Primeiramente, o filósofo Karl Marx, defendeu que tudo que é produzido pelo empregado deve ser dividido entre eles. Nesse sentido, as pessoas e grandes empresas usa o empregado apenas para conseguir mais riqueza, ou seja, quem é rico fica mais e quem é pobre continua pobre. O capitalismo agrava o problema da fome e gera a segregação espacial daqueles que já são condenados pela própria sociedade, no caso, das pessoas que vivem em favelas.
Ademais, o atual presidente da república Jair Messias Bolsonaro aprovou políticas para privatização do maior bem da humanidade, a água. Nesse sentido, a água sendo essencial na vida dos seres vivos poderá ser apenas consumidas pelos indivíduos que têm recursos financeiros, e não algo que deveria ser para todos de forma igualitária, principalmente, algo tão importante na vida. Com isso, posteriormente, o Brasil poderia voltar ao mapa da fome que saiu em 2014.

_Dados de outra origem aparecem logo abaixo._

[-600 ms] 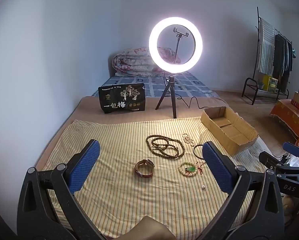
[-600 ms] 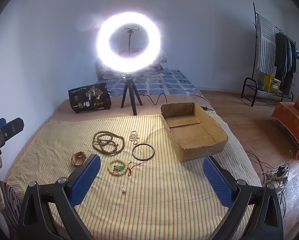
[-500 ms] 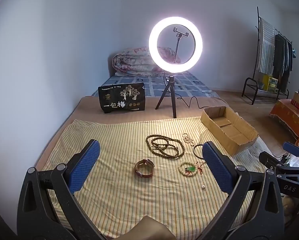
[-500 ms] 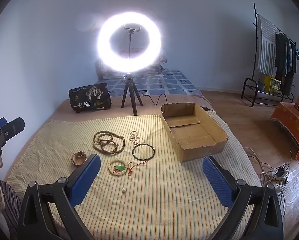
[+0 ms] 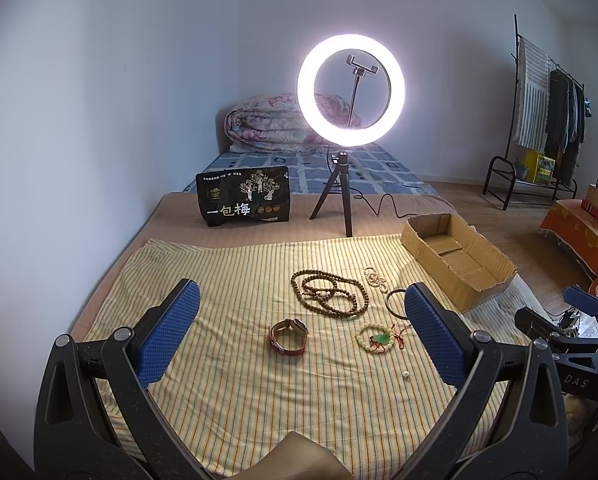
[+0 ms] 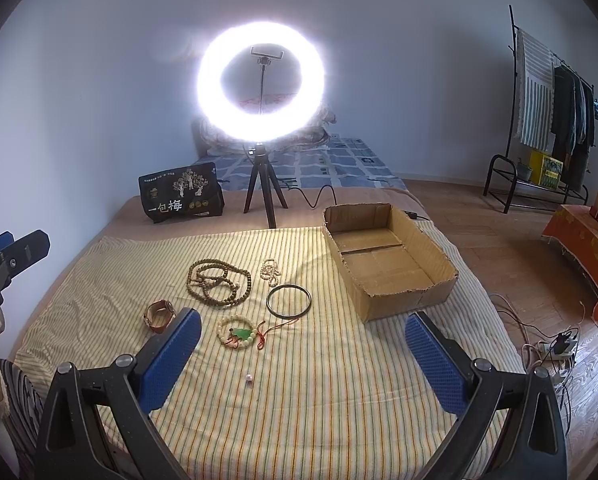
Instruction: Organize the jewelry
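Still, from the left wrist nothing has shifted: the left gripper (image 5: 299, 336) hangs wide and empty over the watch (image 5: 287, 336) on the striped cloth (image 5: 227, 280). From the right wrist, the right gripper (image 6: 303, 354) likewise gapes unchanged, with the green-pendant bracelet (image 6: 238, 333) and black bangle (image 6: 288, 300) left of the cardboard box (image 6: 403, 240).

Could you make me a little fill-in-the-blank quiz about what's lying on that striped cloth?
1. The cardboard box holds ____ pieces of jewelry.
2. The pendant on the pale bead bracelet is coloured ____.
3. The plain ring-shaped bangle is coloured ____.
4. Both hand-held grippers, left and right, have jaws standing ____.

Missing words: no; green; black; open
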Available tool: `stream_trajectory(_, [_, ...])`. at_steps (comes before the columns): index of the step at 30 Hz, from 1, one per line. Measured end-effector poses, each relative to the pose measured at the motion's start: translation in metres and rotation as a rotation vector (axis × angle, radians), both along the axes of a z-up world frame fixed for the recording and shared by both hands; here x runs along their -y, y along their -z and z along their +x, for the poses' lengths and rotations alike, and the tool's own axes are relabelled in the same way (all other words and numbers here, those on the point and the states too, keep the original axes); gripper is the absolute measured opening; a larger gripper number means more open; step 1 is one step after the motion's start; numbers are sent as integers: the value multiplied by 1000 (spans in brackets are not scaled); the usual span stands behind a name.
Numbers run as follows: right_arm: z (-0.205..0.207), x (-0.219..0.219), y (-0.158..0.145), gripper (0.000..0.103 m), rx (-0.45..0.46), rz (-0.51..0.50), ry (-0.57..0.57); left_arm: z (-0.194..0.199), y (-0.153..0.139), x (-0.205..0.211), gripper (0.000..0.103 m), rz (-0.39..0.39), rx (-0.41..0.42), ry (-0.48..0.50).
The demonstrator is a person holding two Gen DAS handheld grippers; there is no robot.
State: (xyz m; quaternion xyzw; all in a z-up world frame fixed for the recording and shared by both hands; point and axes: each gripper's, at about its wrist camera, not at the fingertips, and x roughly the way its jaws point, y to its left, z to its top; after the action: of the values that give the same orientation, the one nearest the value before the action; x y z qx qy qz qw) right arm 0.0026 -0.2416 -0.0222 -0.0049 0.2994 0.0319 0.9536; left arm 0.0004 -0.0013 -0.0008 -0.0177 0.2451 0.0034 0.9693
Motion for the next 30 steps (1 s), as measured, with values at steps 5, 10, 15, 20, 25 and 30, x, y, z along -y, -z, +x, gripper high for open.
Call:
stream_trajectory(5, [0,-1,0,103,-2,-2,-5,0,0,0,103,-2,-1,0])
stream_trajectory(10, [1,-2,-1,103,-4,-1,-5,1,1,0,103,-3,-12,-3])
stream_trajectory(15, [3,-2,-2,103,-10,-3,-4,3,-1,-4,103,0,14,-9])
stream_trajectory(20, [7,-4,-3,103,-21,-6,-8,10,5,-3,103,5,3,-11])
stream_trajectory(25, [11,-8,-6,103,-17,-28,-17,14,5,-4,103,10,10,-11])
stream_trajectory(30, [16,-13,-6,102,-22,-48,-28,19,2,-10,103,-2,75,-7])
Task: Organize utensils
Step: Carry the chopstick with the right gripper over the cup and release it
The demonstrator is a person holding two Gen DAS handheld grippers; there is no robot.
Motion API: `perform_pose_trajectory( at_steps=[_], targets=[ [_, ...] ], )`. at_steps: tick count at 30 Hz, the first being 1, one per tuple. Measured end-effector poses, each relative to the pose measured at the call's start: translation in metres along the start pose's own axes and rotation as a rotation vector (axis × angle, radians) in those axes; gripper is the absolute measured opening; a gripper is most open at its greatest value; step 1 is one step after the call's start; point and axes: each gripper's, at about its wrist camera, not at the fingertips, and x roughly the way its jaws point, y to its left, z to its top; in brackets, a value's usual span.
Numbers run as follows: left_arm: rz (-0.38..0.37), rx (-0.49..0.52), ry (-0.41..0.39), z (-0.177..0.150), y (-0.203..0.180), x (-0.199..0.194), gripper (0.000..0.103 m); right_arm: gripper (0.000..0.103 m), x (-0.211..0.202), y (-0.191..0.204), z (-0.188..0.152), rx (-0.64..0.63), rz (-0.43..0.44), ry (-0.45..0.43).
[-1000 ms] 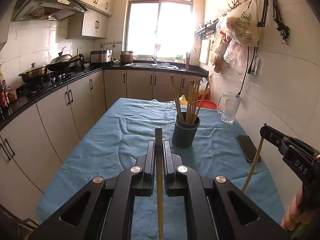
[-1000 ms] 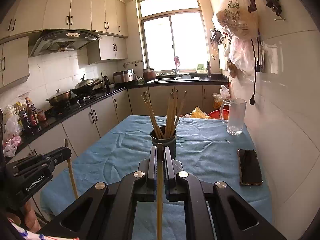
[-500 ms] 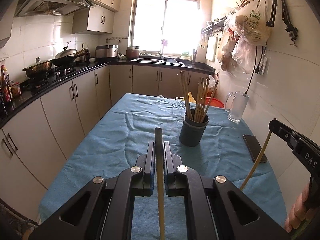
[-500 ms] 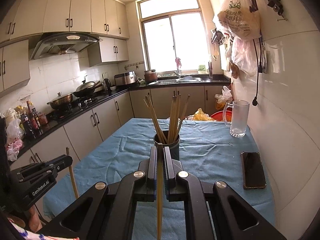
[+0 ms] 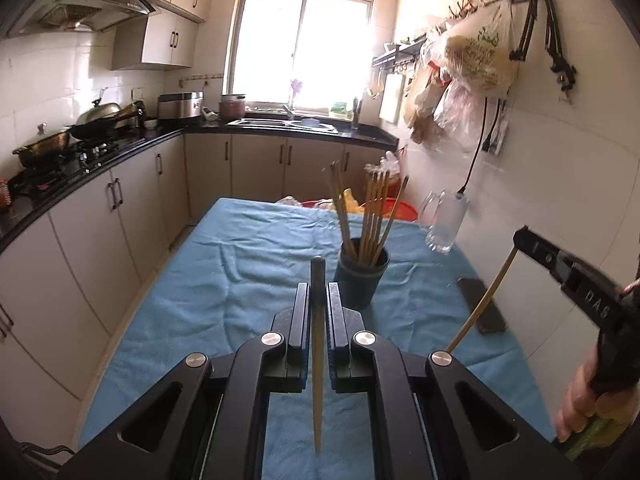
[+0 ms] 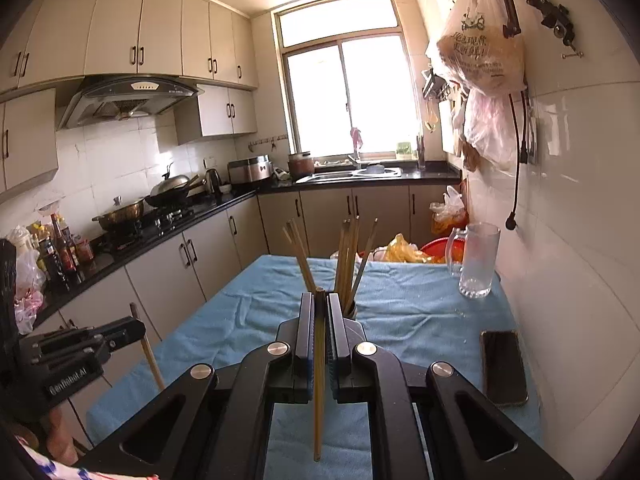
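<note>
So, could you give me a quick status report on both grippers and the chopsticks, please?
Left gripper shut on one chopstick. Right gripper shut on another chopstick. Dark holder ahead on the blue cloth, several chopsticks inside. Nothing in the way.

Left gripper (image 5: 318, 292) is clamped on a single chopstick (image 5: 317, 364) that runs straight down the middle. Just past it on the blue tablecloth (image 5: 248, 280) sits a dark cup (image 5: 362, 280) full of chopsticks. Off to the right, the right gripper (image 5: 520, 240) pinches another chopstick (image 5: 482, 304), with a phone (image 5: 486, 312) and glass mug (image 5: 446, 222) near the wall.
</note>
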Motion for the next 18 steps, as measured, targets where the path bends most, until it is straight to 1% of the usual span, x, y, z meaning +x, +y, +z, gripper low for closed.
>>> perform_pose_trajectory(
  at_steps=[3, 6, 13, 15, 18],
  targets=[
    [-0.048, -0.023, -0.009, 0.017, 0.002, 0.004, 0.006, 0.005, 0.006, -0.004, 0.013, 0.006, -0.002, -0.016],
    [-0.078, -0.031, -0.034, 0.038, -0.001, 0.012, 0.006, 0.005, 0.017, -0.008, 0.028, 0.01, 0.001, -0.026],
    [-0.103, -0.025, -0.089, 0.085, -0.01, 0.042, 0.006, 0.005, 0.057, -0.01, 0.071, 0.023, 0.0, -0.045],
    [-0.112, -0.039, -0.096, 0.1, -0.01, 0.051, 0.006, 0.005, 0.07, -0.012, 0.086, 0.035, 0.001, -0.056],
    [-0.153, -0.077, -0.095, 0.123, -0.007, 0.064, 0.006, 0.005, 0.086, -0.015, 0.106, 0.05, 0.006, -0.071]
  ],
)
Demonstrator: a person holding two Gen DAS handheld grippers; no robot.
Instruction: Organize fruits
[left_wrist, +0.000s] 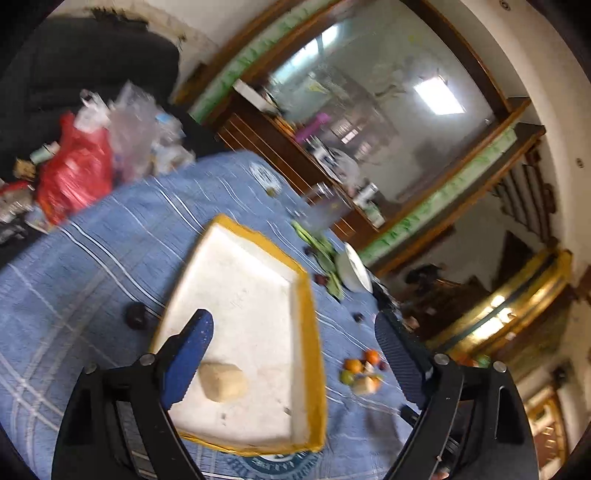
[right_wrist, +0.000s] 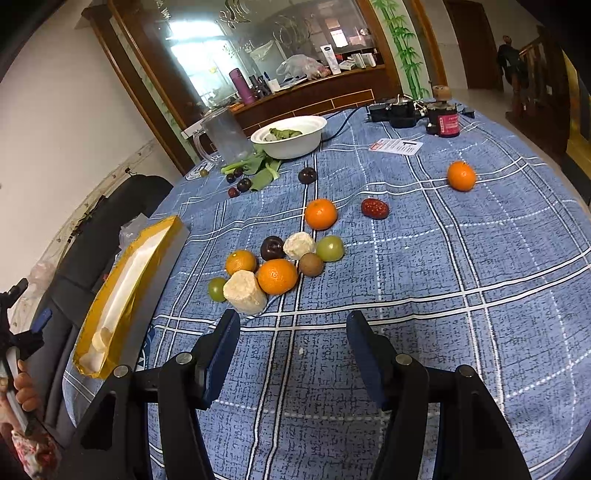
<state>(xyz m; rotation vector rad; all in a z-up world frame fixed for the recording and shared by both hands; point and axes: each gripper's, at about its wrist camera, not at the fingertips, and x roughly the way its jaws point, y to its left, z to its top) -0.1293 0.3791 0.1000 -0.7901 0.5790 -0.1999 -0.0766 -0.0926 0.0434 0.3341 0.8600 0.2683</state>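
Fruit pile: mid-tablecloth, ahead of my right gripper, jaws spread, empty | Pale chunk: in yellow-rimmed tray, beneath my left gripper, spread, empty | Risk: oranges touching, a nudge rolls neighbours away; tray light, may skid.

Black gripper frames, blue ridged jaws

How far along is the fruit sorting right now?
Barely started. One pale chunk lies in the yellow-rimmed tray. Both the left gripper and right gripper are open and empty. The cluster led by the big orange and scattered fruit remain on the tablecloth.
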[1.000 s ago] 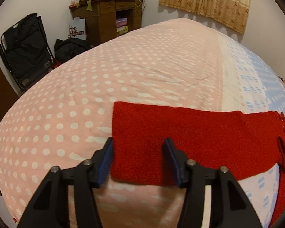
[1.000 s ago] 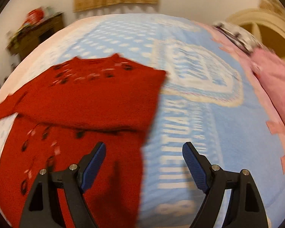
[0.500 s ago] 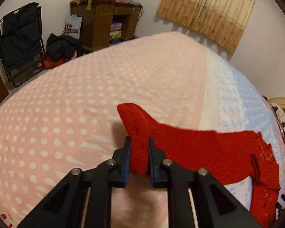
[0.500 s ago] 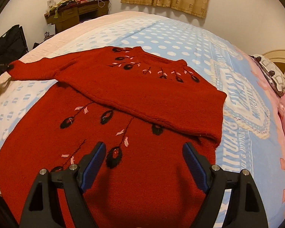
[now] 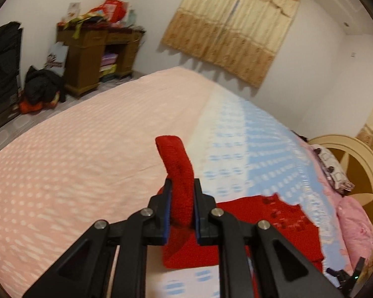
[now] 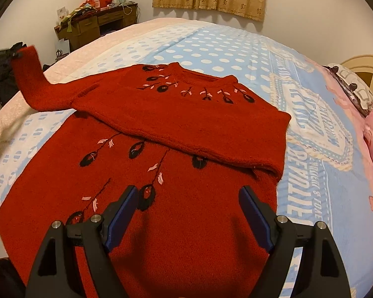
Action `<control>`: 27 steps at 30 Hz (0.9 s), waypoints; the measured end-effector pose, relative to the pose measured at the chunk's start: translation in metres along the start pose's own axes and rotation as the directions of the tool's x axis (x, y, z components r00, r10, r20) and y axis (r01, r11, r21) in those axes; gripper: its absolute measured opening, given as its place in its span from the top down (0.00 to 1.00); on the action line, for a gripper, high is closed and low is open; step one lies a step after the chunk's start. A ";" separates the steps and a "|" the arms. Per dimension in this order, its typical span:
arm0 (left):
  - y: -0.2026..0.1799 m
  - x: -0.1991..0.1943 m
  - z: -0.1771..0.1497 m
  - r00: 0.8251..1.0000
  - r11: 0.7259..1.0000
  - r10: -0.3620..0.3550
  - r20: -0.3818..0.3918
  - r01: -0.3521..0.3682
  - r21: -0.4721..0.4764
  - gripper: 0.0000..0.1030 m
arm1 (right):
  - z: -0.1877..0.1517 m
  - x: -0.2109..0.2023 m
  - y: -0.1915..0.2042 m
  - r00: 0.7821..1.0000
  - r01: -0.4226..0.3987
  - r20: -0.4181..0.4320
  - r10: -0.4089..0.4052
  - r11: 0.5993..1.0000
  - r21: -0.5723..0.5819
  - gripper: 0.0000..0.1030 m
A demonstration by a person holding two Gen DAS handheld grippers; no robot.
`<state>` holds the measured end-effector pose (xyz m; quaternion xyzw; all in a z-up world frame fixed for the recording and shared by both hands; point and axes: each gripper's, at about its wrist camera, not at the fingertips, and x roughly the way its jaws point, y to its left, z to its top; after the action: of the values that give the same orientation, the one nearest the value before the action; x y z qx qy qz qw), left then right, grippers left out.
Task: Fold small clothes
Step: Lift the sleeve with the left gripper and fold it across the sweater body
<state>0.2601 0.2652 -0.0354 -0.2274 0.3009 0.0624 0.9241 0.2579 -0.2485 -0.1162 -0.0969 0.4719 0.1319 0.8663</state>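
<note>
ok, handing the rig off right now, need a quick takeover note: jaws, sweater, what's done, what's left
Left gripper: jaws shut on the cuff end of the sweater's sleeve, lifted off the bed.
Right gripper: jaws open, nothing between them, hovering over the lower body of the red sweater.
Sweater lies front up on the bed, neck at the far end. The other sleeve is already folded across the chest.
Left to do: probably carry the held sleeve over the body and lay it flat, release, then fold the body up from the hem.
</note>
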 end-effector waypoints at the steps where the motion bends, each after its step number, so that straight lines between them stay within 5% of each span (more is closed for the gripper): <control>1: -0.011 -0.002 0.003 1.000 1.000 -0.023 0.007 0.022 0.008 0.86 | -0.001 -0.001 -0.001 1.000 0.000 0.002 0.000 1.000 0.004 0.19; 27: -0.198 -0.006 0.026 0.951 0.939 -0.305 0.040 0.294 0.176 0.86 | -0.039 -0.028 -0.033 0.996 -0.044 0.078 0.036 0.994 0.096 0.19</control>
<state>0.3188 0.1017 0.0628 -0.1897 0.2359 -0.0971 0.9481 0.2230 -0.2946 -0.1115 -0.0398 0.4461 0.1296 0.8846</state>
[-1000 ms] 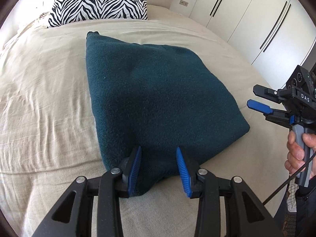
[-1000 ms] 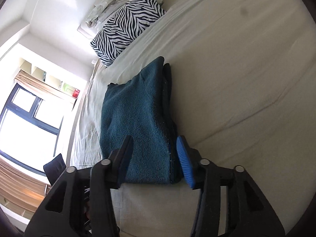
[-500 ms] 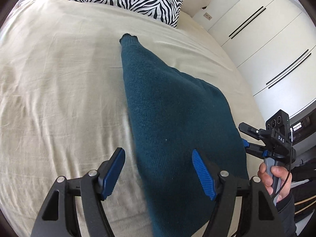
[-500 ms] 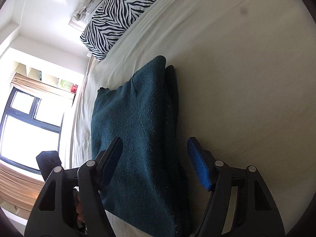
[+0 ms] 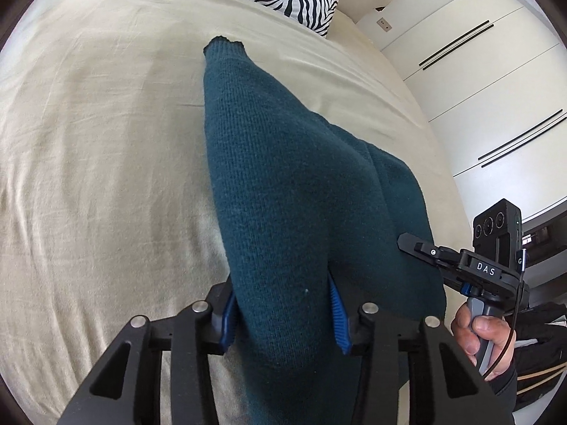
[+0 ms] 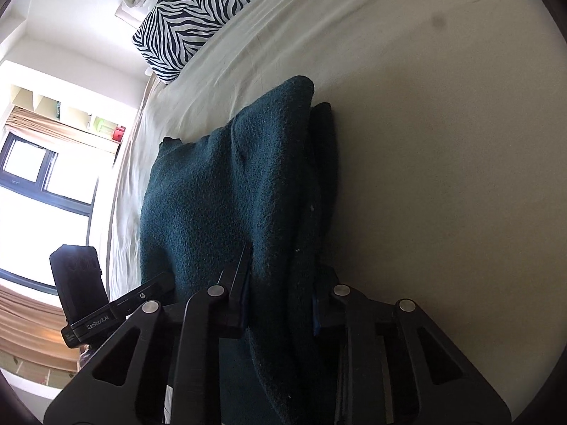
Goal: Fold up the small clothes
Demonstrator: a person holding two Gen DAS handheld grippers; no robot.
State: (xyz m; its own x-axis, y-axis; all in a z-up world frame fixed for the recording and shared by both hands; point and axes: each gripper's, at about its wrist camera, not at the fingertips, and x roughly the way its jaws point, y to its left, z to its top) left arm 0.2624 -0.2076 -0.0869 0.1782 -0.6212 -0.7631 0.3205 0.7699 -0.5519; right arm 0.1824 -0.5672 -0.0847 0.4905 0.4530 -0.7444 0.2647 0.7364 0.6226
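The dark green sweater (image 5: 294,191) lies on the bed (image 5: 99,141), seemingly folded in layers already, with the left gripper (image 5: 283,313) and right gripper (image 6: 280,301) each closing on its near edge, so another fold remains.

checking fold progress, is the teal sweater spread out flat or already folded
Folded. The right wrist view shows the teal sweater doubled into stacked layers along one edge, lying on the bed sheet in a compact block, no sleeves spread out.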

Portanto, faz-se necessário que o Ministério da Economia, por meio de parcerias com empresas privadas em troca de incentivos fiscais, elabore atividade e direitos para que os trabalhadores sejam remunerados de forma correta e de acordo com seus direitos. Assim, tal ação diminua a segregação espacial gerada pelo capitalismo e aumente as oportunidades de emprego para amenizar a fome. Também, a sociedade deve conhecer seus direitos e consequências que um líder pode gerar no país, por meio de palestras em espaços abertos, feito por sindicatos de advogados e o processo histórico não seja mais um meio para intensificar a miséria no século XXI no Brasil.